La décision sera donc réputée contradictoire en dernier ressort. Sur la recevabilité de la demande :

L’article 750 du code de procédure civile dispose que la demande en justice peut être formée par requête lorsque le montant de la demande n'excède pas 5000,00 euros en procédure orale ordinaire ou dans certaines matières fixées par la loi ou le règlement.

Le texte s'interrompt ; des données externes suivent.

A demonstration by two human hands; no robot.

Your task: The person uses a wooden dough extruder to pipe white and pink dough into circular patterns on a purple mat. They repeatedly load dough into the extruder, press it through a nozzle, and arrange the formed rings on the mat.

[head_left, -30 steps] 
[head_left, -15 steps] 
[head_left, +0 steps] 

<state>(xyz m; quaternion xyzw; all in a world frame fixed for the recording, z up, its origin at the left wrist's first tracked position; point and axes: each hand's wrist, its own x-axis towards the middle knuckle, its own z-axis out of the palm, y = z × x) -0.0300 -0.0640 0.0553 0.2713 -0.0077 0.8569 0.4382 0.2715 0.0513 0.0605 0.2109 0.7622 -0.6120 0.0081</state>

Aux termes de l’article 750-1 du même code, en application de l'article 4 de la loi n° 2016-1547 du 18 novembre 2016, à peine d'irrecevabilité que le juge peut prononcer d'office, la demande en justice est précédée, au choix des parties, d'une tentative de conciliation menée par un conciliateur de justice, d'une tentative de médiation ou d'une tentative de procédure participative, lorsqu'elle tend au paiement d'une somme n'excédant pas 5 000 euros ou lorsqu'elle est relative à l'une des actions mentionnées aux articles R. 211-3-4 et R. 211-3-8 du code de l'organisation judiciaire ou à un trouble anormal de voisinage.

En l’espèce, Mme [G] [H] [F] sollicite de voir Mme [I] [E] condamnée à lui rembourser la somme totale de 2112,46 euros au principal, soit une demande inférieure à 5000,00 euros.

La requérante ne justifie pas d’avoir tenté une conciliation avec la requise avant de saisir le tribunal

Dès lors, l’action apparaît irrecevable.